Could you please find each line in the records that contains the word "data" and copy it?

***

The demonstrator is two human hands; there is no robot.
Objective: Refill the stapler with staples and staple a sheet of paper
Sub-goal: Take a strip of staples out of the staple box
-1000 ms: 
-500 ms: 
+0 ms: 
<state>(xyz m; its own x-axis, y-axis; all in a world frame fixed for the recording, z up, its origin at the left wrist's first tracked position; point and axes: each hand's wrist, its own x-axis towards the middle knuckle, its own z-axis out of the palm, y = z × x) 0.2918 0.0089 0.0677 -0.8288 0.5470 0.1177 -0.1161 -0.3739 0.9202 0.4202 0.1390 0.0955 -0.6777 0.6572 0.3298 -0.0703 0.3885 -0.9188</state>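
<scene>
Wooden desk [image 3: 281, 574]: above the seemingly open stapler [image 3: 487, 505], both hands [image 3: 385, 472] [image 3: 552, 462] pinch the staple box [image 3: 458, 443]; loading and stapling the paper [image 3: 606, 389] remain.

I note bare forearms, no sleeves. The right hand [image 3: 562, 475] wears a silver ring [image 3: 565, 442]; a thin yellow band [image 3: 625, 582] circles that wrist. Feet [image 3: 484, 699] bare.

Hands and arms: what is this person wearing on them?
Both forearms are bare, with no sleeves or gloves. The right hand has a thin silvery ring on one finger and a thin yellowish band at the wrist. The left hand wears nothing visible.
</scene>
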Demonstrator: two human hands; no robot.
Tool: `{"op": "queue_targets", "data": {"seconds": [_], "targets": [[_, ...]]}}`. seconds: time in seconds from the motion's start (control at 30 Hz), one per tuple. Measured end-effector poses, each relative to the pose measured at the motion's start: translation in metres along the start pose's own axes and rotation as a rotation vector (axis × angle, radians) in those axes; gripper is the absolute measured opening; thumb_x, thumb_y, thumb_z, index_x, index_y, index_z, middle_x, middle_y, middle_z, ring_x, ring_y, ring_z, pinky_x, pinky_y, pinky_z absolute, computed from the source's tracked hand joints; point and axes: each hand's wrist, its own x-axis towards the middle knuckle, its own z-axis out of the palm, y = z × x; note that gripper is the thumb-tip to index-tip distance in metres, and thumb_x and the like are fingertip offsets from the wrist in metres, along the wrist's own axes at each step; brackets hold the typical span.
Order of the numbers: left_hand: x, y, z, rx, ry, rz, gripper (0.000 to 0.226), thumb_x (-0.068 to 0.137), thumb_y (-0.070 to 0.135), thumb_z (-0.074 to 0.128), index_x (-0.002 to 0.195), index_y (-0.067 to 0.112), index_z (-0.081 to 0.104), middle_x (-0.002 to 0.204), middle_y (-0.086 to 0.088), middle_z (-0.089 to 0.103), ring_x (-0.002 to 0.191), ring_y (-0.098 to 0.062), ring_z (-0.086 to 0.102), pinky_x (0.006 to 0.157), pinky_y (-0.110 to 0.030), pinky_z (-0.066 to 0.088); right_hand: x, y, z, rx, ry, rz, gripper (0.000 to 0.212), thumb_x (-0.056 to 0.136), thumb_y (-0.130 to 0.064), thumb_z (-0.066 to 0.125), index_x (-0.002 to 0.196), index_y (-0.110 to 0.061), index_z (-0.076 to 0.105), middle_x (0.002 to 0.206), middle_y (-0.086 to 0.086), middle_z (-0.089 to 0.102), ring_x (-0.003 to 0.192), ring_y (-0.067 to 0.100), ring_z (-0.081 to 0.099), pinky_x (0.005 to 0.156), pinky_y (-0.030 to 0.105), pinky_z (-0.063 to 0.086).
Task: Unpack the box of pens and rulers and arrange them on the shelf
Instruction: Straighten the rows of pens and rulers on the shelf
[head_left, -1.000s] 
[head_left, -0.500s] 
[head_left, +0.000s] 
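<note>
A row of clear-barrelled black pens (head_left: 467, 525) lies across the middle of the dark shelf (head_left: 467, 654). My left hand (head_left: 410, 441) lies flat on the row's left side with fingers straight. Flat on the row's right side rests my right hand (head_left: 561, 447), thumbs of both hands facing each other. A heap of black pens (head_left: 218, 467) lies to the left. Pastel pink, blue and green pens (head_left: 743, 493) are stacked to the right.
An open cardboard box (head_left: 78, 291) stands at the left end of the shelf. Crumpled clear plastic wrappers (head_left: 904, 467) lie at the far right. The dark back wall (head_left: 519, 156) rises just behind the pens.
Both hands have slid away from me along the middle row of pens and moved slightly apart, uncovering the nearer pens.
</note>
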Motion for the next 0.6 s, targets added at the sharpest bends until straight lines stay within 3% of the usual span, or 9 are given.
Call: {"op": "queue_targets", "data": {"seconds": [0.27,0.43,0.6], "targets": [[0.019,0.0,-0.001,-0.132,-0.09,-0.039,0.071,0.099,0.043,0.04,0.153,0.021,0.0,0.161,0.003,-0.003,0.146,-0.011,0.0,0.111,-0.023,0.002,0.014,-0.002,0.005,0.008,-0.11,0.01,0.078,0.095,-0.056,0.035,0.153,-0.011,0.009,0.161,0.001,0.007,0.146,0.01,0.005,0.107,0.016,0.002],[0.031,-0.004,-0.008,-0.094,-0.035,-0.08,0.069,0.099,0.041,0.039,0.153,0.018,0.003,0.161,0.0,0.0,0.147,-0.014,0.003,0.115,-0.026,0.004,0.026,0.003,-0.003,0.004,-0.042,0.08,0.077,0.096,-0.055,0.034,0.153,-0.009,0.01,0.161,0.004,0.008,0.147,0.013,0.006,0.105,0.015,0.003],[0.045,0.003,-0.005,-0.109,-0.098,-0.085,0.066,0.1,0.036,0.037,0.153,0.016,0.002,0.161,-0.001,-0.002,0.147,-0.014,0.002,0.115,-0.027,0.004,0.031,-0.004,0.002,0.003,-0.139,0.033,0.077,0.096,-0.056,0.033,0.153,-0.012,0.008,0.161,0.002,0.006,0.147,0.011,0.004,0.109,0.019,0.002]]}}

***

**REPLY:**
Tool: `{"op": "queue_targets", "data": {"seconds": [_], "targets": [[_, ...]]}}`. seconds: time in seconds from the motion's start (control at 30 Hz), one per tuple. Measured end-effector poses, each relative to the pose measured at the motion's start: translation in metres along the start pose's own axes and rotation as a rotation vector (axis × angle, radians) in those axes; gripper is the absolute measured opening; thumb_x, thumb_y, thumb_z, index_x, index_y, index_z, middle_x, middle_y, middle_z, ring_x, ring_y, ring_z, pinky_x, pinky_y, pinky_z absolute, computed from the source's tracked hand joints; point and axes: each hand's wrist, its own x-axis towards the middle knuckle, its own z-axis out of the palm, y = z × x; note that gripper is the thumb-tip to index-tip distance in metres, and thumb_x and the like are fingertip offsets from the wrist in metres, along the wrist's own axes at each step; brackets hold the typical span.
Call: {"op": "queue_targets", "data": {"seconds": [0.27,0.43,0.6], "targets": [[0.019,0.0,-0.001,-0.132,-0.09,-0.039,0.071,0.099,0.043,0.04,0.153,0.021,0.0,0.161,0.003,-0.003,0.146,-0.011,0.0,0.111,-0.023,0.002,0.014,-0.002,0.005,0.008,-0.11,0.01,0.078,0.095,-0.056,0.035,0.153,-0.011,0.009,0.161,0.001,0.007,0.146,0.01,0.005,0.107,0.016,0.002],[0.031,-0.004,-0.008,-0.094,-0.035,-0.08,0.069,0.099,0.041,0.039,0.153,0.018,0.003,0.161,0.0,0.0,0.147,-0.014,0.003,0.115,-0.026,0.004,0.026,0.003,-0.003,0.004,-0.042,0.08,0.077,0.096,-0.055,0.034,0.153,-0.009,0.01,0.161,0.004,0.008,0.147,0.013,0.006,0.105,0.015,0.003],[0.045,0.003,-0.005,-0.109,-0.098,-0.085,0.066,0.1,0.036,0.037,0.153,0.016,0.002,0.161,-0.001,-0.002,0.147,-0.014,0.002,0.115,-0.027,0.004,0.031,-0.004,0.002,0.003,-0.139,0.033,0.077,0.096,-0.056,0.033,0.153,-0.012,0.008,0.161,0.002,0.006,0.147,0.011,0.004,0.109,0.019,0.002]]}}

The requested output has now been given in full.